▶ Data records

══════════════════════════════

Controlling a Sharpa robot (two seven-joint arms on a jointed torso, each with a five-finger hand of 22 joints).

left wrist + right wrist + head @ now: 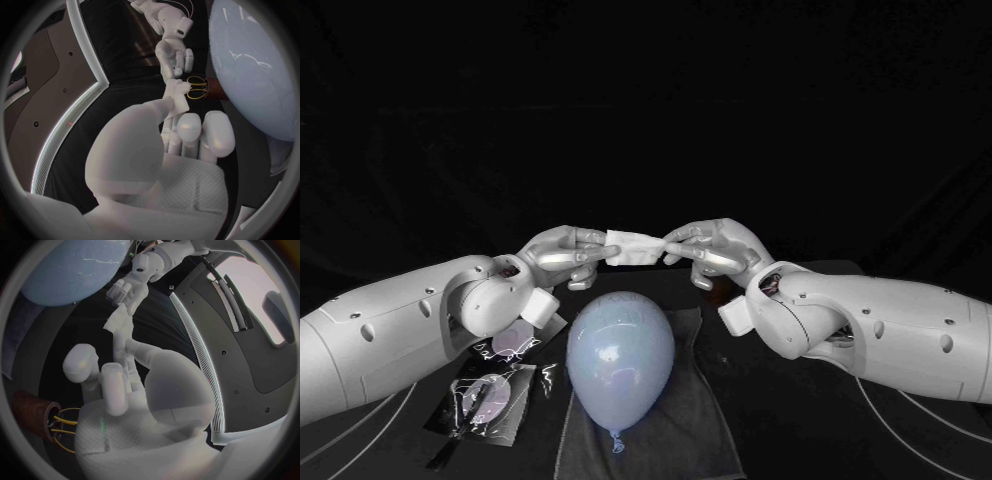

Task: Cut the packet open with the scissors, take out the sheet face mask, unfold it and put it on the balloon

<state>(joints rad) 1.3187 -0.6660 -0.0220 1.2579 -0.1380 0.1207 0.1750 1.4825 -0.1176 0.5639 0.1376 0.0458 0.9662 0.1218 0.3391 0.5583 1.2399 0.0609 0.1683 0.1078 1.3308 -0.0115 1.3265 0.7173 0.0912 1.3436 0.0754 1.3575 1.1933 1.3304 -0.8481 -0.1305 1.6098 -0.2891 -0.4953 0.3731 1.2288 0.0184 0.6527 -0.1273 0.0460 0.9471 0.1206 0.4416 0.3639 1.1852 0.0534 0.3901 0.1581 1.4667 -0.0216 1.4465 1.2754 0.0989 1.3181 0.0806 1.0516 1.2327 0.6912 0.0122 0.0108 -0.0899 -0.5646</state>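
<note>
1. Looking down at a pale blue balloon lying lengthwise on a dark cloth on the black table, knot end toward the robot.
2. Spotted the left hand held up in the air just past the balloon's far end, pinching one edge of the sheet face mask between the thumb and a finger, with the other fingers curled in loosely.
3. Same deal with the right hand: pinching the opposite edge of the mask, facing the left hand and sitting pretty close to it.
4. Found the mask itself as a small white folded wad, stretched between the two hands, hanging above the balloon's far end and not touching it.
5. Checked both wrist views too. Shows the same pinch from either side, with the white mask running from one hand's fingertips straight to the other's.
6. Noticed the packet lying flat on the table just beside the balloon on the robot's left, shiny and crinkled, partly tucked under the left arm. Can't tell from here where it's been cut.
7. Picked out the yellow handles of the scissors sticking out of a brown holder near the right hand, touched by neither hand.
</note>
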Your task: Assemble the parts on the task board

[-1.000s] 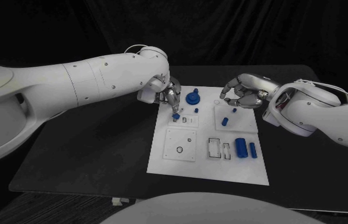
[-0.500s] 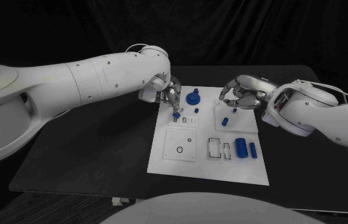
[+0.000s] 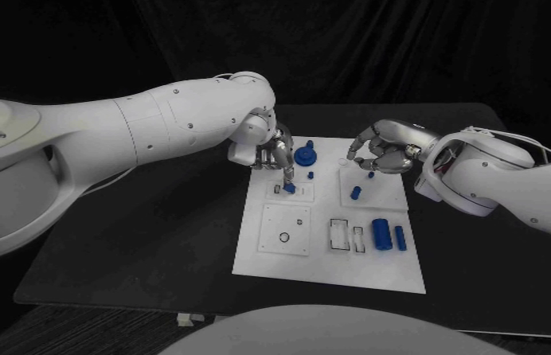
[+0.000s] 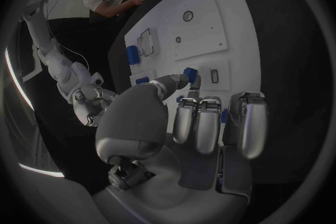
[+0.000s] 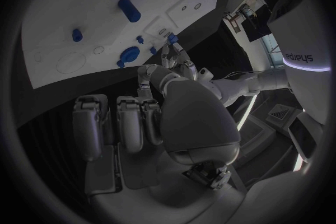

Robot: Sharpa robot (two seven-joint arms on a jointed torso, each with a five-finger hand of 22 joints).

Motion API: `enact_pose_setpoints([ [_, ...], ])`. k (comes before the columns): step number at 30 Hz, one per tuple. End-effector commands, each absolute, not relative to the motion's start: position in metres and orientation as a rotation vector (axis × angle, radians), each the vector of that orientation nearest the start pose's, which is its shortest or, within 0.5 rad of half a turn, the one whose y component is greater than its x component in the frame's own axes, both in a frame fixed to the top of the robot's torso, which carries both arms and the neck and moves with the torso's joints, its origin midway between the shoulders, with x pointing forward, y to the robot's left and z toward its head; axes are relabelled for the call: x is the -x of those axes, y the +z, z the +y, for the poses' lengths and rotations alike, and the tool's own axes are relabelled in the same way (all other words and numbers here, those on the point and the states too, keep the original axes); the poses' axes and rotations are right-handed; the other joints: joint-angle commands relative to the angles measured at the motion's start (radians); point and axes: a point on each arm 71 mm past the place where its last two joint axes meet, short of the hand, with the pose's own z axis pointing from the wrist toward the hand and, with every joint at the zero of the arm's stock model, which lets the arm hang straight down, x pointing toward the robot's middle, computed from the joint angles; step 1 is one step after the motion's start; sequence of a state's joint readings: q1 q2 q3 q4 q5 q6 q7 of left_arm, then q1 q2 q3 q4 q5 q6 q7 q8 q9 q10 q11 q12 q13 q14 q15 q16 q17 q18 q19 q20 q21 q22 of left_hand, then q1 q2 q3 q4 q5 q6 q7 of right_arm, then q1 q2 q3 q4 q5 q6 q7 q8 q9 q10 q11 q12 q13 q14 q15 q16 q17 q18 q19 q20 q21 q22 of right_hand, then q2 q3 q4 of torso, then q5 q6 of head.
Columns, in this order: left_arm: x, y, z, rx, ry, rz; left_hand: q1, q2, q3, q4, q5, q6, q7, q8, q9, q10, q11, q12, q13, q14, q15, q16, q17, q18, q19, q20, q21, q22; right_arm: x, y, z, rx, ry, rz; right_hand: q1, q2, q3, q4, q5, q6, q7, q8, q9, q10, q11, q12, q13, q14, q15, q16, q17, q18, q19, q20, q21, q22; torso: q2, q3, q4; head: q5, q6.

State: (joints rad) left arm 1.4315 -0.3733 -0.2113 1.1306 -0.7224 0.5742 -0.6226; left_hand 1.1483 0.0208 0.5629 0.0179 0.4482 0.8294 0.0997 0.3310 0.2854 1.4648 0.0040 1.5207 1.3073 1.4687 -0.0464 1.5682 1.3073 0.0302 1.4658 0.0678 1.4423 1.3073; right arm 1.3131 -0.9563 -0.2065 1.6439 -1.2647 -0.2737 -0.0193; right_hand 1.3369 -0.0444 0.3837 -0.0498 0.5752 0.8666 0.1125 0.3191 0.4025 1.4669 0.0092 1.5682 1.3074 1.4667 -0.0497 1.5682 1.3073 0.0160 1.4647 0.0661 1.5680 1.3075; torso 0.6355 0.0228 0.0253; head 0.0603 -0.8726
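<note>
The white task board (image 3: 327, 251) lies in the middle of the black table. My left hand (image 3: 271, 150) reaches down over the board's far left part and pinches a small blue part (image 3: 290, 186) between thumb and finger, its tip at the board's surface. The left wrist view shows that hand (image 4: 189, 123) with the small blue part (image 4: 190, 72) at its fingertips. A blue knob (image 3: 304, 154) stands just right of this hand. My right hand (image 3: 384, 153) hovers over the board's far right corner, fingers curled in, with nothing seen in them; the right wrist view shows this hand (image 5: 157, 117).
A small blue peg (image 3: 310, 175) and a blue piece (image 3: 357, 192) stand on the board's far half. Two blue cylinders (image 3: 381, 229) (image 3: 400, 238) lie at its near right, beside rectangular slots (image 3: 342, 234). Bare black table (image 3: 150, 236) spreads to the left.
My left hand has shifted a little to the right across the board with the small blue part in its pinch. The right hand has stayed where it was.
</note>
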Motion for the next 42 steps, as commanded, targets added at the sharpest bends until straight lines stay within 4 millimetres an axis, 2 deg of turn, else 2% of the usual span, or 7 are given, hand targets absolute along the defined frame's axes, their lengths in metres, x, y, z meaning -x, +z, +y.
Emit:
enact_pose_setpoints([
  [1,-0.522,-0.195,0.084,-0.065,-0.389,2.774,0.005,0.008,0.001,-0.007,0.004,0.032,-0.022,0.167,0.415,0.048,-0.001,-0.006,0.206,0.102,-0.001,0.003,0.264,0.007,0.005,-0.003,-0.004,0.201,-0.455,-0.189,-0.219,0.113,0.746,1.818,0.009,0.001,0.006,0.000,-0.004,-0.007,-0.002,-0.005,-0.001,0.104,0.009,0.003,0.263,0.104,0.009,0.003,0.263,-0.016,0.106,0.005,0.003,0.263,0.001,0.0002,-0.0006,0.001,0.000],
  [4,-0.522,-0.195,0.082,-0.065,-0.383,2.776,0.005,0.008,0.001,-0.008,0.004,0.032,-0.022,0.166,0.415,0.047,-0.001,-0.006,0.206,0.102,-0.001,0.003,0.264,0.007,0.004,-0.003,-0.004,0.201,-0.455,-0.189,-0.219,0.112,0.744,1.819,0.009,0.001,0.006,0.000,-0.004,-0.007,-0.002,-0.005,-0.001,0.104,0.009,0.003,0.263,0.104,0.009,0.003,0.263,-0.016,0.106,0.005,0.003,0.263,0.001,-0.0006,0.0006,0.001,0.000],
  [15,-0.525,-0.195,0.082,-0.041,-0.380,2.763,-0.001,0.009,-0.001,-0.007,0.004,0.031,-0.019,0.156,0.413,0.043,0.001,-0.010,0.202,0.102,0.001,0.003,0.264,0.009,-0.001,-0.002,-0.012,0.198,-0.455,-0.190,-0.221,0.108,0.740,1.822,0.010,0.001,0.006,-0.001,-0.004,-0.009,-0.001,-0.006,-0.002,0.104,0.009,0.003,0.263,0.104,0.009,0.003,0.263,-0.015,0.104,0.005,0.000,0.262,0.000,0.0013,0.0021,0.000,0.000],
  [23,-0.527,-0.196,0.082,-0.020,-0.372,2.754,-0.012,0.011,-0.013,-0.001,-0.016,0.039,-0.019,0.144,0.413,0.042,0.001,-0.010,0.202,0.102,0.002,0.003,0.264,0.010,-0.002,-0.001,-0.014,0.197,-0.454,-0.192,-0.221,0.106,0.738,1.828,0.011,0.001,0.007,-0.002,-0.004,-0.010,-0.001,-0.007,-0.003,0.104,0.009,0.003,0.263,0.104,0.009,0.003,0.263,-0.015,0.104,0.005,0.000,0.262,-0.001,-0.0008,0.0003,0.003,0.000],
  [30,-0.529,-0.197,0.081,0.003,-0.355,2.745,-0.019,0.014,-0.022,0.006,-0.022,0.044,-0.020,0.138,0.413,0.043,0.001,-0.010,0.202,0.102,0.002,0.003,0.264,0.010,-0.003,0.000,-0.017,0.197,-0.454,-0.193,-0.221,0.106,0.737,1.832,0.011,0.000,0.007,-0.003,-0.005,-0.012,-0.001,-0.009,-0.004,0.104,0.009,0.003,0.263,0.104,0.010,0.003,0.263,-0.014,0.101,0.005,-0.002,0.261,0.000,-0.0008,0.0007,0.003,0.000],
  [42,-0.532,-0.198,0.080,0.018,-0.315,2.744,-0.021,0.022,-0.030,0.010,-0.018,0.067,-0.027,0.134,0.417,0.048,-0.004,-0.005,0.206,0.102,-0.002,0.003,0.264,0.009,0.003,-0.002,-0.012,0.200,-0.455,-0.193,-0.220,0.107,0.736,1.836,0.012,0.000,0.008,-0.003,-0.005,-0.014,-0.001,-0.010,-0.004,0.104,0.009,0.003,0.263,0.104,0.010,0.003,0.263,-0.014,0.100,0.006,-0.004,0.260,0.001,-0.0014,0.0013,0.004,0.000],
])
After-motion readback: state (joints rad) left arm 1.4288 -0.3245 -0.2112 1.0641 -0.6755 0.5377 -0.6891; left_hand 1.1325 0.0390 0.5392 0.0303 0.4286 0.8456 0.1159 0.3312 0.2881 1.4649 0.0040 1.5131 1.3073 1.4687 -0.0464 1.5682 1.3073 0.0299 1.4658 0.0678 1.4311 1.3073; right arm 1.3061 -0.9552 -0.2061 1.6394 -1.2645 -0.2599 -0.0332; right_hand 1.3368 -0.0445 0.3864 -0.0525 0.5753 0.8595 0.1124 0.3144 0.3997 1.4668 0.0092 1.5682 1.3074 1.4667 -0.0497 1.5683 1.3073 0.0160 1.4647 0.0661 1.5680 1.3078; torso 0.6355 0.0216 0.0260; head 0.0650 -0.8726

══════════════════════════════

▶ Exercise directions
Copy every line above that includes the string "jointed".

▶ Solved exercise
Controlling a Sharpa robot (two seven-joint arms on a jointed torso, each with a five-finger hand of 22 joints).
Robot: Sharpa robot (two seven-joint arms on a jointed torso, each with a five-finger hand of 22 joints).

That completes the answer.